E.U. member states and the European Parliament reached a preliminary agreement on the proposed law on Monday night, and while the bill has yet to undergo legal checks and get final approval, E.U. officials said they expected it to easily clear the final hurdles.
“A historic agreement,” said Pascal Canfin, the chair of the Parliament’s Environment Committee. “We are putting carbon and climate at the heart of trade.”
The “carbon border adjustment mechanism” is aimed at protecting E.U. companies subjected to strict environmental rules from the risk of being crushed by competition with businesses from countries whose rules on emissions are looser. It is also designed to encourage other countries to adopt similarly ambitious emissions rules.
The European Union has for years had a program that charges companies for the pollutants they emit to encourage them to cut emissions. Companies can emit carbon dioxide until a set cap, above which they must buy permits and pay for the extra pollutants they release. Sectors covered include iron and steel, cement, aluminum and fertilizers.
Under the new law, which European officials say will be the first of its kind in the world, only countries adopting similar emissions curbs would be able to export to E.U. countries without paying additional fees. The aim, officials say, is a level playing field for carbon pricing.
The United States is looking at similar legislation, and last week the Biden administration sent a proposal to the European Union to impose tariffs on steel and aluminum produced in ways that harm the environment as part of efforts to tackle climate change.
The E.U. law is part of an ambitious environmental package aimed at cutting emissions to at least 55 percent below 1990 levels by 2030. This weekend, member states and members of the European Parliament are set to discuss phasing out allowances that the current carbon pricing system grants to some E.U. industries exposed to competition.

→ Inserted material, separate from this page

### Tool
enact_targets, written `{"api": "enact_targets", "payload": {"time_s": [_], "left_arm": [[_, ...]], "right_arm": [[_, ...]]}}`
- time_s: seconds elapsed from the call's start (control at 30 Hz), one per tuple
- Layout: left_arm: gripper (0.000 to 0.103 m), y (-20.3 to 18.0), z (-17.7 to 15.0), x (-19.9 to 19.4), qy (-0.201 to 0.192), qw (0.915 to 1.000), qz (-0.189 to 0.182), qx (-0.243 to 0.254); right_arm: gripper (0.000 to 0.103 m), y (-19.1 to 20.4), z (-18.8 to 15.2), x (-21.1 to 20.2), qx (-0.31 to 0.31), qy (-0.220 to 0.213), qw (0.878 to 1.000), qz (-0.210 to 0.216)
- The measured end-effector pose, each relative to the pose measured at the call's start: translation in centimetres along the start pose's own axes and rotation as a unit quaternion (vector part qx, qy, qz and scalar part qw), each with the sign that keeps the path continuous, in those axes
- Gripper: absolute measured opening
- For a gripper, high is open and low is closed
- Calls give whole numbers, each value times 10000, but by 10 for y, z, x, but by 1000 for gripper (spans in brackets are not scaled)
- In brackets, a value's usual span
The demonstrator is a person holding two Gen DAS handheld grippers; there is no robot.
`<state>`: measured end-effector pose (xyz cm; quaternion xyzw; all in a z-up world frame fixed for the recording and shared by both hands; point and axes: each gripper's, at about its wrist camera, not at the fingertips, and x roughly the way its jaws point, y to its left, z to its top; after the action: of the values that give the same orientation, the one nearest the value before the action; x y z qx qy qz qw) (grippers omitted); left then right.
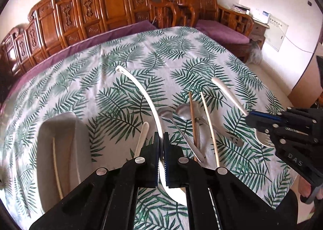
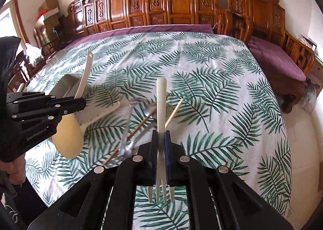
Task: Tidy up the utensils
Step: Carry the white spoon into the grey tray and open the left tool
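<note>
My left gripper [image 1: 160, 136] is shut on a white rice paddle [image 1: 141, 90], held above the table with its handle pointing away; it also shows in the right wrist view [image 2: 82, 83]. My right gripper [image 2: 160, 134] is shut on a white-handled fork [image 2: 160, 96], tines toward the camera; it appears at the right of the left wrist view [image 1: 252, 119]. On the cloth lie metal spoons [image 1: 184, 111], wooden chopsticks [image 1: 209, 121] and a white utensil [image 1: 142, 135]. A white tray [image 1: 60, 149] at the left holds one chopstick [image 1: 56, 167].
The table carries a leaf-print cloth [image 1: 181, 54]. A carved wooden bench [image 1: 113, 4] with purple cushions runs behind it. The table's right edge drops to a pale floor [image 2: 302, 129].
</note>
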<state>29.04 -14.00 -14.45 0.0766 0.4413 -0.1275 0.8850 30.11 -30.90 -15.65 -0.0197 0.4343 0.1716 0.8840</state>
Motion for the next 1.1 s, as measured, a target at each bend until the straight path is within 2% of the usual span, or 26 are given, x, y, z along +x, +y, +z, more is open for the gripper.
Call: {"api": "enact_targets", "payload": {"time_s": [0.43,0.77,1.1], "left_arm": [[3,37,-14,-39,-98,9997,206,77],[3,98,-34,-54,-5,9985,518,-186],[3,137,-47,-51,118,9969,655,-428]], "right_arm": [[7,32,7,-16,-220,-150,9994,239],[7,62,2,-17,-477,-80,9982,352],[7,93,0,-21,-693,-70,9968,397]]}}
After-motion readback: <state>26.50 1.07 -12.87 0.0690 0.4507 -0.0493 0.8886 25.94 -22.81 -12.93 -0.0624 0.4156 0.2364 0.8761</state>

This would avoid the new law giving those industries a double benefit, in violation of World Trade Organization rules.
Though some companies might want to keep their current allowances, E.U. officials said they were confident that they had enough support to push the package ahead.
The new law is expected to be approved by member states by the end of the year and the European Parliament in early 2023. The plan would be implemented starting in October next year, with a transition period until 2026 or 2027 to give companies time to prepare.
The law would potentially affect some E.U. trade partners in the targeted sectors, like Turkey, China, Britain and to a lesser level the United States, and critics there have opposed it. The Chinese leader Xi Jinping said that climate change should not be “an excuse for trade barriers,” according to the state media outlet Xinhua.
But Mr. Canfin dismissed the criticism.
“It’s not trade protectionism, it’s a level playing field,” he said, adding that trade would create incentives that international climate conferences were “not enough” to achieve. “What we are saying to Turkey or China is just: Put a carbon price.”